WORK ITEM: From the entries that follow, copy exactly the lines beginning at the line holding "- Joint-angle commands" and continuing through the line holding "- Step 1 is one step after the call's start".

Stored items from a collection:
Segment Open
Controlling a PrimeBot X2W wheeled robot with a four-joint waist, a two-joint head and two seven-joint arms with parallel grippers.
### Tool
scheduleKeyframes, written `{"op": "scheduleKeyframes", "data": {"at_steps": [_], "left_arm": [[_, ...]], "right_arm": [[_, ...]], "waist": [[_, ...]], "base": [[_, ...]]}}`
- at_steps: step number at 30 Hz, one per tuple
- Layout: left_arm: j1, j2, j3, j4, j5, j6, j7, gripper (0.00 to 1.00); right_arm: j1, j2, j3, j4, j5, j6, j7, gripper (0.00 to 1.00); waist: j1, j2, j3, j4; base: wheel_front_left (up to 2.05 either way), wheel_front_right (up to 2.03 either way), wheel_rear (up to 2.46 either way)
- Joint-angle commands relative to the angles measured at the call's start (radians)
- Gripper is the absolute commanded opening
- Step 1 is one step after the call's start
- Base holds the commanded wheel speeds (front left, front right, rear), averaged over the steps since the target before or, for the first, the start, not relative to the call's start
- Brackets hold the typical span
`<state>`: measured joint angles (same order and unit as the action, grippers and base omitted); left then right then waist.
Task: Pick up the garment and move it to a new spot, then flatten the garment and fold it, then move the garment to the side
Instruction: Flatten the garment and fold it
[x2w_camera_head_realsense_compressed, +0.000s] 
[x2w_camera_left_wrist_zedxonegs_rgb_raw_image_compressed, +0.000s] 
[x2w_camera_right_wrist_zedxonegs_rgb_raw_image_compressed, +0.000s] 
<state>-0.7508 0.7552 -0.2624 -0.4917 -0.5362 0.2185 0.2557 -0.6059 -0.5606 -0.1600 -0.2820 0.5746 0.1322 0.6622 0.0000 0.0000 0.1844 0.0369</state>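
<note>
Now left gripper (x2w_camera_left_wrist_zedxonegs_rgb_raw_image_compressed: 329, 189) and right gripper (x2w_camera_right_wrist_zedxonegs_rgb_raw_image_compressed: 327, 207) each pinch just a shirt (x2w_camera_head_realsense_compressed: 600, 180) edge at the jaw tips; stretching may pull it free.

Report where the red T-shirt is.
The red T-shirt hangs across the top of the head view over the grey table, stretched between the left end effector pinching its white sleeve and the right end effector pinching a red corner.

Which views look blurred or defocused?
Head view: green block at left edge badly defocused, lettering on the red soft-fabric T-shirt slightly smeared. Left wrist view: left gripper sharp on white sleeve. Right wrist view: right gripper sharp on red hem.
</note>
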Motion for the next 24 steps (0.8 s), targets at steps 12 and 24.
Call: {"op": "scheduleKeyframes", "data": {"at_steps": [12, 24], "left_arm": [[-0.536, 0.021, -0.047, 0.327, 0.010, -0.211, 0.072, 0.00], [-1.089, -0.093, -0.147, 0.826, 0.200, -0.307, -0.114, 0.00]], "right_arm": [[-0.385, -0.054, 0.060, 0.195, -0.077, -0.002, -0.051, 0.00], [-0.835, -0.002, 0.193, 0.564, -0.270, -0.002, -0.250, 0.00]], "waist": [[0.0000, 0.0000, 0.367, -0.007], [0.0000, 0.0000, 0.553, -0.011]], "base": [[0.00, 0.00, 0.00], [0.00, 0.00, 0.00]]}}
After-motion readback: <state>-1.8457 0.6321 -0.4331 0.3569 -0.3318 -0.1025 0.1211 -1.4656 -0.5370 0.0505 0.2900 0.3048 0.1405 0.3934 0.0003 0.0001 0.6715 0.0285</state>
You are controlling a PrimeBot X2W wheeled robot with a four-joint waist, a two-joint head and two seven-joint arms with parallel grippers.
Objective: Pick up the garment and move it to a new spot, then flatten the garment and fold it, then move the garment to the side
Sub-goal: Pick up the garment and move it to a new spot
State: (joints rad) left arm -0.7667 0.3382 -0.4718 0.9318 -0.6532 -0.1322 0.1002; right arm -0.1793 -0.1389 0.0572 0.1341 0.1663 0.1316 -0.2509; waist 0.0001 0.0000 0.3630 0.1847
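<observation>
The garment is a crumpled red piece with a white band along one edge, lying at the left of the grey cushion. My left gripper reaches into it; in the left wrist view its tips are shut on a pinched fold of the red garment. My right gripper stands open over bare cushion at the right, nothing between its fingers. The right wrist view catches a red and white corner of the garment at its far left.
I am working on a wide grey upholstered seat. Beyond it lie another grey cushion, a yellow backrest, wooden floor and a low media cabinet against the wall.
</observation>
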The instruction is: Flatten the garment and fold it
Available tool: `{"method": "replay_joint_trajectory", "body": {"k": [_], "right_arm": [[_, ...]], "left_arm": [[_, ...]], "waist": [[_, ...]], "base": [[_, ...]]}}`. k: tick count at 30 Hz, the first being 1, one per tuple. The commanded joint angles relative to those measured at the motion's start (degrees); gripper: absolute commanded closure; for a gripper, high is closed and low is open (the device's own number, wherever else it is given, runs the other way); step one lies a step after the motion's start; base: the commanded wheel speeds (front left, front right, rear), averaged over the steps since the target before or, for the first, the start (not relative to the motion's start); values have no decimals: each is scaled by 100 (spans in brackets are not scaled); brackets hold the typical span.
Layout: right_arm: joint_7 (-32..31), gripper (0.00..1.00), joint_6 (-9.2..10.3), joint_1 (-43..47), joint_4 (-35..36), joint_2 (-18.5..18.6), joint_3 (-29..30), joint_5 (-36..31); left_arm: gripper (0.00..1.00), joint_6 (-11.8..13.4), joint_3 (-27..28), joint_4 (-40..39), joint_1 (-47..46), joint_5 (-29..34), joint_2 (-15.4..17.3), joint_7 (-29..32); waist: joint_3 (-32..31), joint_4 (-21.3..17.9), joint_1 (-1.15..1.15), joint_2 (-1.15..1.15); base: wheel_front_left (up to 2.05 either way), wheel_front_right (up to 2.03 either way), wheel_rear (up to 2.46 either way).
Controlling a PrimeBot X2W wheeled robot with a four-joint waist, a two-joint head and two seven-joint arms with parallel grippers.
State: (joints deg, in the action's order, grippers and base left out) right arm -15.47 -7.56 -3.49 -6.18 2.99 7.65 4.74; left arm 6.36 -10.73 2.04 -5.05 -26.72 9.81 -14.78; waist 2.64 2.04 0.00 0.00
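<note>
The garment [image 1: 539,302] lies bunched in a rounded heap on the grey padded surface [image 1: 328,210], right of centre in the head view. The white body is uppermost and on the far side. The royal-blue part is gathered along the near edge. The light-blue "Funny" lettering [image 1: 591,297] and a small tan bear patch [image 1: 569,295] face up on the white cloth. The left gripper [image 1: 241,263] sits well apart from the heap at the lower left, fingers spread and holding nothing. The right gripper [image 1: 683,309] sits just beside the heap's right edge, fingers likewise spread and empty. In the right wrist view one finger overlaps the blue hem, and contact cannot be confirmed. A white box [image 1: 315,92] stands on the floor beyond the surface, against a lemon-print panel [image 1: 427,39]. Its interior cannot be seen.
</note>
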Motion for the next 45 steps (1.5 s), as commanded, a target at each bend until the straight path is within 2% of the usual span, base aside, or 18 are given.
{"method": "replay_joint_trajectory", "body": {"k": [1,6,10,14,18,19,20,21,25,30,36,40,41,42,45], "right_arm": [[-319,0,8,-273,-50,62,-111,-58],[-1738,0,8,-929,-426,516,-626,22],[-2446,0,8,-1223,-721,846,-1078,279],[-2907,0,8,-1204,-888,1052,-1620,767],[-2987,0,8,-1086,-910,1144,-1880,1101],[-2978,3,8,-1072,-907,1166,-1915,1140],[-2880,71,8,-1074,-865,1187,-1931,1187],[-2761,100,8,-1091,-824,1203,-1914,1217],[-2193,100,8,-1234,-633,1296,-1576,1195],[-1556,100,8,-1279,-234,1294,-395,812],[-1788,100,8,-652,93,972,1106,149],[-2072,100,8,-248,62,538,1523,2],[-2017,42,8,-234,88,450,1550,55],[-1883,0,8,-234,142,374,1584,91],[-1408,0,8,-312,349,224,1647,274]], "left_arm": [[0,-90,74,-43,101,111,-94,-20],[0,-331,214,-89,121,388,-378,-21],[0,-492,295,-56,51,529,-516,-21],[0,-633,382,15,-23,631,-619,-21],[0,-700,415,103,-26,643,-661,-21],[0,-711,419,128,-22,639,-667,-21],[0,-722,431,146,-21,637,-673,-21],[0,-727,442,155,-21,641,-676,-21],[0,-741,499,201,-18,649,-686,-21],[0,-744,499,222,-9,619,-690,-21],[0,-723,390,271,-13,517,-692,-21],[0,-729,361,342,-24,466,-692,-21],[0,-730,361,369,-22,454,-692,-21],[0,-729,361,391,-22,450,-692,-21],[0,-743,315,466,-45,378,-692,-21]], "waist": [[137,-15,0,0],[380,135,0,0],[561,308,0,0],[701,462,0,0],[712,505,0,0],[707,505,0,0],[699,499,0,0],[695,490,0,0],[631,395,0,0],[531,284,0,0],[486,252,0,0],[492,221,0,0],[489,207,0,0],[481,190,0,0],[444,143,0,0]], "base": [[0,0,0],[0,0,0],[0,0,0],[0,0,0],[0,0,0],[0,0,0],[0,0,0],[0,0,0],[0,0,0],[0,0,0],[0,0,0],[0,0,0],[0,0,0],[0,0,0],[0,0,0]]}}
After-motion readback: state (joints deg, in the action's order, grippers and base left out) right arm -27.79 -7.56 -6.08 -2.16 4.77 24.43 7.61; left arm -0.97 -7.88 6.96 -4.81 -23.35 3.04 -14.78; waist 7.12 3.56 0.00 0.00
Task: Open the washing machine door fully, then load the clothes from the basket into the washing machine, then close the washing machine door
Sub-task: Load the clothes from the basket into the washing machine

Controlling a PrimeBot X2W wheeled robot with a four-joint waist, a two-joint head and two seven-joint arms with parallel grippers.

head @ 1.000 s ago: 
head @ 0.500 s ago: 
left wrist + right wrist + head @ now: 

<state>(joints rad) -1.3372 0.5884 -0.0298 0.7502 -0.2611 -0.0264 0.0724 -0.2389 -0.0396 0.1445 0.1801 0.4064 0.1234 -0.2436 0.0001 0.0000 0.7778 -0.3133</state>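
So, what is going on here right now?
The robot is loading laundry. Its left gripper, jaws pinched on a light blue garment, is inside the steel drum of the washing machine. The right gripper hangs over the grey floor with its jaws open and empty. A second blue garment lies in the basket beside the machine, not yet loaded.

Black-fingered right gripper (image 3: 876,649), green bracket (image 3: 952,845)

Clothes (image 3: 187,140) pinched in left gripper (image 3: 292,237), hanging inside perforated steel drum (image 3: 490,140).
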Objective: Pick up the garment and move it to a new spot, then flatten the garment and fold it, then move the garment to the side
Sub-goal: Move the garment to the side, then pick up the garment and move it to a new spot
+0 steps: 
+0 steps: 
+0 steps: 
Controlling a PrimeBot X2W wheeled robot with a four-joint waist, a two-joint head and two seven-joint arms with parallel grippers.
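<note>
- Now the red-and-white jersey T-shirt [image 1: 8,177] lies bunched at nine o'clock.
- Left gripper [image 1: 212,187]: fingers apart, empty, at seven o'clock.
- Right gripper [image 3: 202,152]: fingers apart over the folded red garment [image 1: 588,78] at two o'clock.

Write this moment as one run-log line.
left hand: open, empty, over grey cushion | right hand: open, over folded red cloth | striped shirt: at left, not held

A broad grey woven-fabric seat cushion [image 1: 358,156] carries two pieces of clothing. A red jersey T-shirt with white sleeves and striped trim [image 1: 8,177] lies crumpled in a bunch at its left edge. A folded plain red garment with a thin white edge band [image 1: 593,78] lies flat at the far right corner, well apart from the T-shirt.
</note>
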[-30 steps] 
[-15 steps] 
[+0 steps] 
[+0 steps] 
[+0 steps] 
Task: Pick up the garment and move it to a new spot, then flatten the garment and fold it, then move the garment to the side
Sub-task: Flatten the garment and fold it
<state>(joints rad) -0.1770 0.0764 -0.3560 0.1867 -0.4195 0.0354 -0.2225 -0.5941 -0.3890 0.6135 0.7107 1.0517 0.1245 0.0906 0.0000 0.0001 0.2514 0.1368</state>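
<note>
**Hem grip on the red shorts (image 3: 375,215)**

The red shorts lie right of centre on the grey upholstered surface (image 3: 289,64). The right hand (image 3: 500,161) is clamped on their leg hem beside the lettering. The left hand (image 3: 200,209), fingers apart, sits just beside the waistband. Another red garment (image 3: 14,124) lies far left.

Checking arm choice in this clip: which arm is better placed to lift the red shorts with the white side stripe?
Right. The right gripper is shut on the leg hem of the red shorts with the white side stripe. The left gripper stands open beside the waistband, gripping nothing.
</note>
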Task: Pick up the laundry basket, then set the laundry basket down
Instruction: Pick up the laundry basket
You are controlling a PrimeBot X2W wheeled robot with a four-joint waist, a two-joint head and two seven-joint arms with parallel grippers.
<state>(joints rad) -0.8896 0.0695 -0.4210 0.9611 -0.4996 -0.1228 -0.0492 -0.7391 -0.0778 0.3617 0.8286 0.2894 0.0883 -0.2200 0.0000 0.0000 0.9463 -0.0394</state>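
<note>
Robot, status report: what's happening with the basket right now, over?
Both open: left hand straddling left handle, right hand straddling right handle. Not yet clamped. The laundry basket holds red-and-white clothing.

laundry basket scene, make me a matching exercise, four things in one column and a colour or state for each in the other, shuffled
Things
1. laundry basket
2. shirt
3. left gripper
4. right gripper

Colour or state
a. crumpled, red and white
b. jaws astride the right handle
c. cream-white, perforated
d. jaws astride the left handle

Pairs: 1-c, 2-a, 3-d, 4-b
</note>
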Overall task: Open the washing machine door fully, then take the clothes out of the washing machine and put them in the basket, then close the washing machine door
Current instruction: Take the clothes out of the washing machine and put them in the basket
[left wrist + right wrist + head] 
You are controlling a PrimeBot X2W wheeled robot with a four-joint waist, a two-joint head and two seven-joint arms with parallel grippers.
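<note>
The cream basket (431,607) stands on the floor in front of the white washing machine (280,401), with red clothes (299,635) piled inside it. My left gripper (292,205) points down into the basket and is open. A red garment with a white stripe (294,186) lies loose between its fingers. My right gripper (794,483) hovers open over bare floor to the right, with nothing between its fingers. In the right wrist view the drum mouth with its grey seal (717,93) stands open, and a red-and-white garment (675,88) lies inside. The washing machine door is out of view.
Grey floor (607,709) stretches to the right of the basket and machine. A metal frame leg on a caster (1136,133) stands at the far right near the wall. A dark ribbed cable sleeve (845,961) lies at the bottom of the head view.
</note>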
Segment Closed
OUTPUT OF THE TASK:
- Joint-angle commands relative to the angles measured at the call's start (radians)
- Gripper is the absolute commanded opening
- Step 1 is one step after the call's start

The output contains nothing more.